I was just curious as to how you guys go about hunting divers here in ND. Can it be done without the use of a boat sucessfully ? How about decoy spreads, what kind, couple doz. or way more? Should we look for anything special when doing our scouting? This will be our 3rd season comming out to your great state, and we were interested in mixing it up a little this year by looking for some Can's or redheads or Etc. Just like I've learned from this site, we hunt fields for puddler ducks almost entirely, and if we do hunt water we do our best to make sure it is not a roost site first!! But as I said we'd like to try divers this year as well. Any tips or suggestions would help us out alot( not lookin for your honey holes) just hunting tips!! Thanks Guy's :beer:


----------



## tb (Jul 26, 2002)

Getting tired of the barnyard ducks, eh? Me too.



> Can it be done without the use of a boat sucessfully ?


Yes, but you need a strong back.



> How about decoy spreads, what kind, couple doz. or way more?


I've done ok with 2 dozen, but I usually set out about 4 dozen. Mostly bluebills. But if you are targeting a specific species, get some of them (i.e. can, bufflehead, etc.)



> Should we look for anything special when doing our scouting?


Yes, look for divers. The bigger the lake, the more birds you need.


----------



## OTDRSMN (May 17, 2005)

Thanks, Its not that were tired of puddlers, you can never be tired of seeing those flocks commin in, but i'm just as intreagued by divers too! Any more tips...........??


----------



## tb (Jul 26, 2002)

As always, the main thing after you've found the birds, is the spread. I have half the decoys rigged to set out alone and half to set out on two long mother lines. I have 18" leads on these decoys so that the mother sinks down a little and my dog can make it through without drowning. There are a lot of ways to do this and to arrange the spread. You need to read up on it and experiment.
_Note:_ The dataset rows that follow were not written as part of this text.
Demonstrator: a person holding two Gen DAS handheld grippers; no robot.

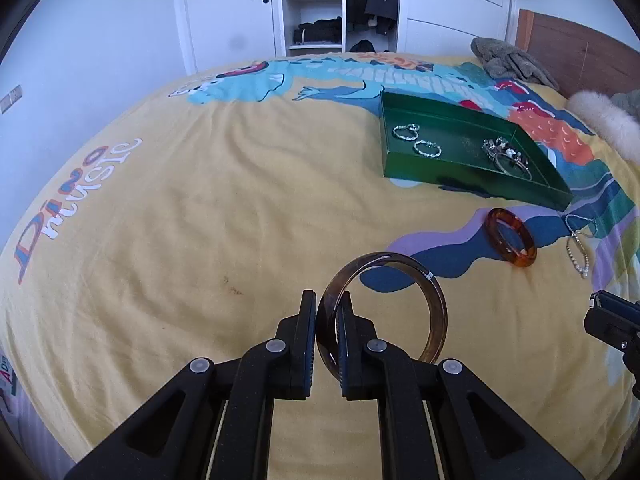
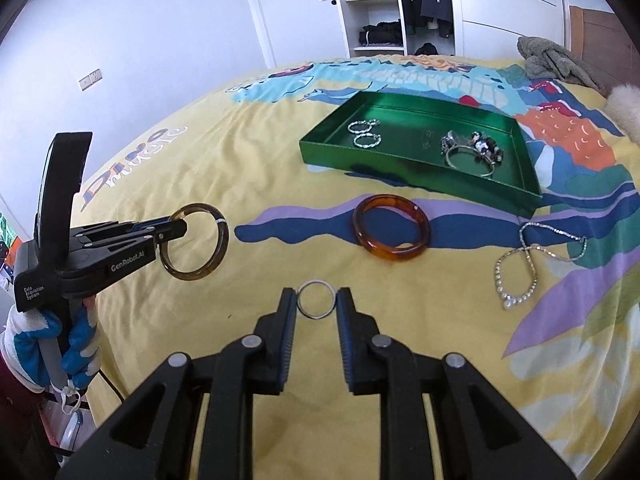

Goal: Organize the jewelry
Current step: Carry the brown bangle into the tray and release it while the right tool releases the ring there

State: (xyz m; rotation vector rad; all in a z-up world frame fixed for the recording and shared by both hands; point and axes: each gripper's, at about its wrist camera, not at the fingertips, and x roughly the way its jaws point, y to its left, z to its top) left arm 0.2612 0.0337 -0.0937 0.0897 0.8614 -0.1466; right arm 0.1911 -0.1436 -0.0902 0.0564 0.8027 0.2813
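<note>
Right wrist view, nearest first: we see our right tool (image 2: 317, 300) pinching a thin silver ring (image 2: 316, 299) between its two pads, the ring standing upright above the yellow bedspread (image 2: 248, 168). To the left, our left tool (image 2: 176, 229), held in a gloved hand (image 2: 76, 344), is clamped on the rim of a smoky translucent bangle (image 2: 200, 242), which hangs off its tips, clear of the bed. Beyond the ring an amber bangle (image 2: 391, 227) lies flat on the bedspread, and to its right a rhinestone necklace (image 2: 532, 258) lies looped. Farther back sits the green tray (image 2: 420, 190), with two silver hoops (image 2: 363, 133) near its left end and a cluster of bracelets (image 2: 474, 148) toward its right.

In the left wrist view we find the left tool (image 1: 327, 312) closed on the smoky translucent bangle (image 1: 436, 312), the amber bangle (image 1: 511, 243) lying beyond it, then the green tray (image 1: 472, 178). At the far side stand a white door (image 1: 228, 8) and an open wardrobe (image 1: 340, 4).
</note>
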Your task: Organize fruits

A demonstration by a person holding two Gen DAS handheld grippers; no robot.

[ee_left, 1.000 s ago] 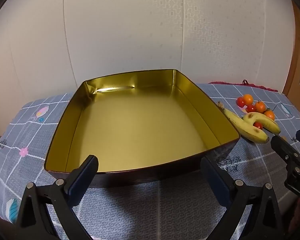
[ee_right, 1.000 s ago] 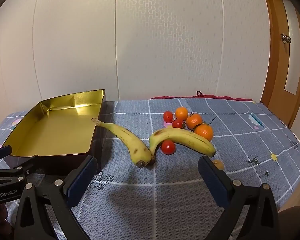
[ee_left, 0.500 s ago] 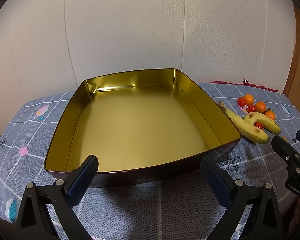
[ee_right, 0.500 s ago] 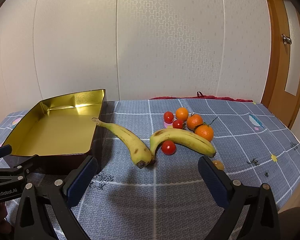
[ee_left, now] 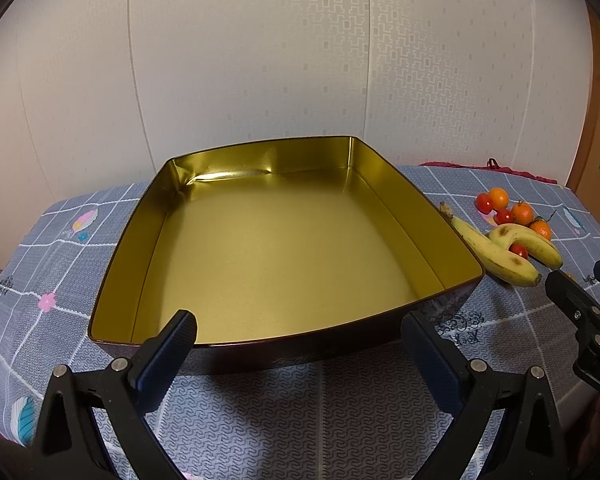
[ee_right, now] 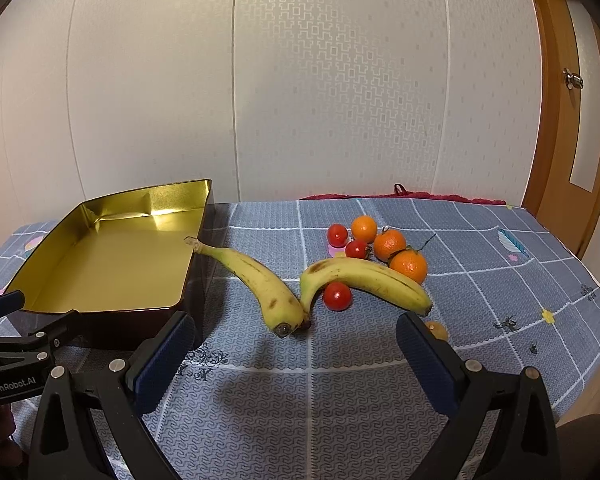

Second, always have several rounds of swatter loads (steel 7s) immediately available. If you cripple a diver, you need to finish it off right away before you send the dog. After it dives once or twice, forget it - it will impossible to get. The swatter load will finish it off nicely, gives you a lot more pellets to get a head shot.

Third, I'd say wait for the really good shots. Sooner or later enough will bear right down on you if you have patience.

Fourth, wait for the drakes, the drake divers are incredibly beautiful birds.


----------



## NDJ (Jun 11, 2002)

since the scaup limit was lowered, I use 8-12 decoys...more as a range guide then anything...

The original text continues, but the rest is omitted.